[Given data]
***

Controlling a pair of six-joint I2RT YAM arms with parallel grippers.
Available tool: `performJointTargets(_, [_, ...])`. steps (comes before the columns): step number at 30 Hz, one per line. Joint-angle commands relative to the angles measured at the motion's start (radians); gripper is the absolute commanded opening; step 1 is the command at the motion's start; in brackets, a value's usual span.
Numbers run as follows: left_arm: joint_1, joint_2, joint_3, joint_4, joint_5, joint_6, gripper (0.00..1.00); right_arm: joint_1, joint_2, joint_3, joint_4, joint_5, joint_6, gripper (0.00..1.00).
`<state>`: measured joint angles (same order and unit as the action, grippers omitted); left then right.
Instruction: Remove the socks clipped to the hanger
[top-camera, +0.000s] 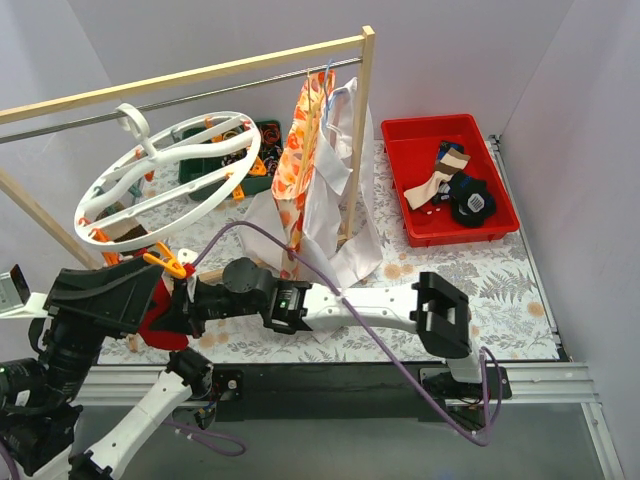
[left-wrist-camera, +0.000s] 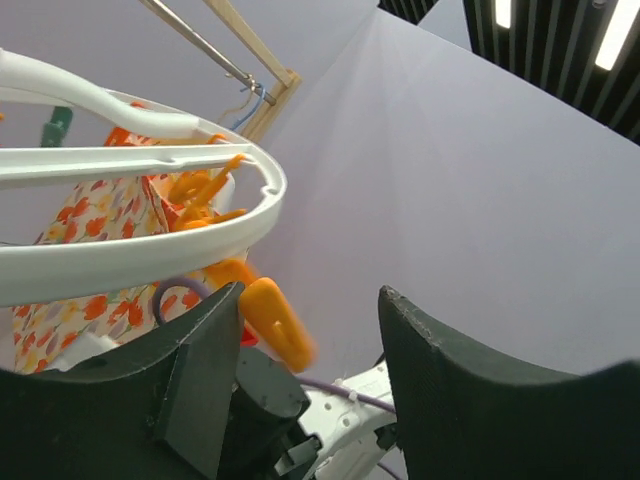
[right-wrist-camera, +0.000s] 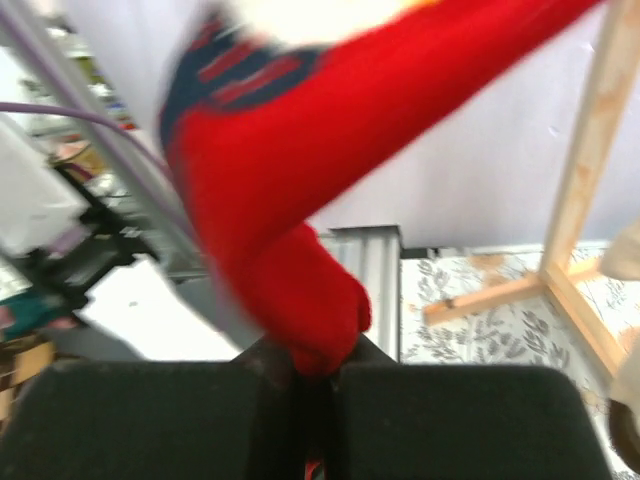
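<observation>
The white wheel-shaped hanger (top-camera: 170, 175) hangs from the metal rail at the left; its rim also shows in the left wrist view (left-wrist-camera: 150, 250). A red sock (top-camera: 160, 325) with dark blue marks hangs below its near edge. My right gripper (top-camera: 188, 305) is shut on the sock's lower end, seen close in the right wrist view (right-wrist-camera: 290, 250), where the gripper (right-wrist-camera: 315, 375) pinches it. My left gripper (top-camera: 150, 288) is open just under the rim (left-wrist-camera: 310, 350), with an orange clip (left-wrist-camera: 275, 320) beside its left finger. Whether the clip still grips the sock is hidden.
A red bin (top-camera: 400, 135) at the back right holds several socks (top-camera: 455, 185). An orange floral garment (top-camera: 305, 160) and a white shirt (top-camera: 340, 200) hang on the wooden rack (top-camera: 365, 120). A dark item (top-camera: 268, 135) lies behind the hanger.
</observation>
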<state>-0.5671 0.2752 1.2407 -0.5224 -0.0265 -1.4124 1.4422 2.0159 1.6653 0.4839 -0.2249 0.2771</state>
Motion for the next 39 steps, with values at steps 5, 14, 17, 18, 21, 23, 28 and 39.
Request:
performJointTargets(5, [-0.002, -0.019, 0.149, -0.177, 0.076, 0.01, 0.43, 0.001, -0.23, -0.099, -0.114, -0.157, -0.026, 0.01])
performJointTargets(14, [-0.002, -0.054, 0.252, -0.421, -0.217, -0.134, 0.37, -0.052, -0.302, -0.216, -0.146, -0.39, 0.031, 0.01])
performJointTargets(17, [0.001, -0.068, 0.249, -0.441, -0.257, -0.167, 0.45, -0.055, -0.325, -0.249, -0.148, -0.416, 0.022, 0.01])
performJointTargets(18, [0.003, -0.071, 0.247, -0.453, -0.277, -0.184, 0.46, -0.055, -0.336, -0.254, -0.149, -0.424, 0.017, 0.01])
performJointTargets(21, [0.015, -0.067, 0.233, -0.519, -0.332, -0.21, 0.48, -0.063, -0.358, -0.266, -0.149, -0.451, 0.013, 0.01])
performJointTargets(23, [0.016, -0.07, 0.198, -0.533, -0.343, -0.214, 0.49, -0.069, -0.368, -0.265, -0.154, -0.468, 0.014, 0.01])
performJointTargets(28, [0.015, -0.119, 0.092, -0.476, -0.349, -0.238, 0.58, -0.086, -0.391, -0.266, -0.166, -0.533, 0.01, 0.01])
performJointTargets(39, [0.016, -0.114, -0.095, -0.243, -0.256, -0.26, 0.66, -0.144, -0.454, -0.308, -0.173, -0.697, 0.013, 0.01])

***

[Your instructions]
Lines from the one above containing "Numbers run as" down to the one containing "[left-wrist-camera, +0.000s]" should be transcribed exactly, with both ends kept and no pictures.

[Reply]
Numbers run as follows: left_arm: joint_1, joint_2, joint_3, joint_4, joint_5, joint_6, gripper (0.00..1.00); right_arm: joint_1, joint_2, joint_3, joint_4, joint_5, joint_6, gripper (0.00..1.00).
`<state>`: measured joint angles (same order and unit as the action, grippers omitted); left then right.
Instruction: Remove the socks clipped to the hanger
[top-camera, +0.000s] 
[left-wrist-camera, +0.000s] 

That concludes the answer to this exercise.